I can’t truthfully say I am familiar with those other two sites listed, but The Onion is arguably the most popular humor site on the web. And there’s my site, listed in the same sentence with it. Usually, to be mentioned in the same sentence with someone or something famous, I’d have to resort to stalking a celebrity.
My bliss was kicked up a notch when I clicked on the “Humor” link. Only forty-seven sites are listed. Among them: The Onion, Dilbert, and Dane Cook’s website. Which site is listed top and center? Take a guess. Hint: it’s not Dane Cook.
Clearly, I must be a distant relative of one of Alltop’s creators. That’s the only logical explanation.
A big thank you to Guy Kawasaki and the rest of the Alltop team for including me in their index. The more I read about you guys and your past projects, the more I realize how big an honor this is.
So… which one of you am I related to?
I’m occasionally asked about the advertisements on my website. Why do I have them? Don’t they get in the way of the incredibly awesome content on my site? Doesn’t having advertisements make me a sellout? Well, yes, it does. But I have a good reason for selling out.
Every so often, an advertisement with one of those Snorg t-shirt girls will appear.
I know what you’re all thinking. You’re thinking that I like these advertisements because the girls in them are pretty.
Balderdash. Get your heads out of the gutter, people. That simply could not be further from the truth.
I like them because of the refreshingly funny slogans on the shirts. Their humor brightens my day with laughter, sunshine and puppy dogs falling from the sky.

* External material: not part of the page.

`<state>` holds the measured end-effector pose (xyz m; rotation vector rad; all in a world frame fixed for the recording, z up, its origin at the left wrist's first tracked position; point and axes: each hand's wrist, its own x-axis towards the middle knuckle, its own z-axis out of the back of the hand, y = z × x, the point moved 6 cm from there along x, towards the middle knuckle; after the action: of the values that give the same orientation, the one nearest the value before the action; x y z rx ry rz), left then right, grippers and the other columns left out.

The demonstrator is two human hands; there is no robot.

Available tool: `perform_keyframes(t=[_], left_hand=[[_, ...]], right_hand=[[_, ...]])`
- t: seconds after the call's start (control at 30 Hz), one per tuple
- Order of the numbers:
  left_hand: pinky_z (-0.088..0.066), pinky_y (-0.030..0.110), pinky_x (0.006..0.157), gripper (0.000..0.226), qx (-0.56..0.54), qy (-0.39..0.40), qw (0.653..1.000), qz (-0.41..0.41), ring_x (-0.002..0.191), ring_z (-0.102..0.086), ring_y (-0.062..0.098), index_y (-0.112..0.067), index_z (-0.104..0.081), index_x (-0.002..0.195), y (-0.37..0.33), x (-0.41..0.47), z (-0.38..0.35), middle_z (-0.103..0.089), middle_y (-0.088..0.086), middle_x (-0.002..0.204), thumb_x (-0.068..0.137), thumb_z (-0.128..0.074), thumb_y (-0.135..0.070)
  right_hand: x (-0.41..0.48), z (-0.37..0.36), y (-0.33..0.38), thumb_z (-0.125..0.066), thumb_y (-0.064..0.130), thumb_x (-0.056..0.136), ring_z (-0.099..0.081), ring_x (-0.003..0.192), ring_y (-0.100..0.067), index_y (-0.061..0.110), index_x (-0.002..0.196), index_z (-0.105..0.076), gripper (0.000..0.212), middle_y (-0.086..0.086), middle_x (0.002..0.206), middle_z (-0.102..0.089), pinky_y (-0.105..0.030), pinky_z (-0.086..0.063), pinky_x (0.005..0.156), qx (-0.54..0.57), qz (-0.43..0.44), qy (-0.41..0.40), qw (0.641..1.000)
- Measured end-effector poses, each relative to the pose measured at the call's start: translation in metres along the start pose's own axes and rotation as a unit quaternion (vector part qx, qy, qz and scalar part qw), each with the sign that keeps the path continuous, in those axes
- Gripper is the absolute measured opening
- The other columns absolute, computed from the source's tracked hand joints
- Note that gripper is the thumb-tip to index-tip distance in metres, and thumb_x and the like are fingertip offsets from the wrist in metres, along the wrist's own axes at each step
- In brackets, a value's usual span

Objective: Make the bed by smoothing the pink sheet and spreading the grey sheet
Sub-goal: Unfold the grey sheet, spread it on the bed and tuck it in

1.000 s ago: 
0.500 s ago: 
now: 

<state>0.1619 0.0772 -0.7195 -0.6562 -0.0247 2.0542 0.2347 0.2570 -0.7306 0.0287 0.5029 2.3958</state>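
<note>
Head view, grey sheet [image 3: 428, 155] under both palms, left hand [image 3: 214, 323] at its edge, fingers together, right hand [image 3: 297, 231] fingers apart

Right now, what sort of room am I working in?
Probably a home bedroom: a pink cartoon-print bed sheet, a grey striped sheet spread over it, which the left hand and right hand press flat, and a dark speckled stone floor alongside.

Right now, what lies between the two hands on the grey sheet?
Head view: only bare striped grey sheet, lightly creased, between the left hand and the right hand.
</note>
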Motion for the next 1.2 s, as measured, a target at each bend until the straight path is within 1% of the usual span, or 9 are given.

There I will be, down in the dumps about something or another, and suddenly a smiling face will greet me via an advertisement on this website.
“Hello frowny face,” they seem to say to me. “Don’t you like my funny shirt?”
“I do like it,” I will think to myself. And suddenly, all is right in the world.
Snorg t-shirts are like tiny gold nuggets of comedy magic. I’m not sure of the precise numbers, but it’s my estimation that 100% of their slogans are lines from Will Ferrell movies. I like Will Ferrell, so this is a good thing.
Who can forget Ferrell’s “I’m kind of a big deal” line from his movie, Anchorman? Snorg’s tribute to that line is priceless. And who can forget the “I love lamp” line from the same movie? Classic. I don’t remember which Will Ferrell movie the line “I am McLovin” came from, but I’m sure it was hilarious. The t-shirt version of it certainly is.
With so much evil in the world, it’s nice to find something that is an absolute good. Snorg t-shirts should be treasured. They’re able to put a smile on even the most jaded of faces. I don’t think it’s an exaggeration for me to say they are the best thing on this or any other planet.
Plus, the girls in their ads are hot.
Humor-blogs wears size extra medium.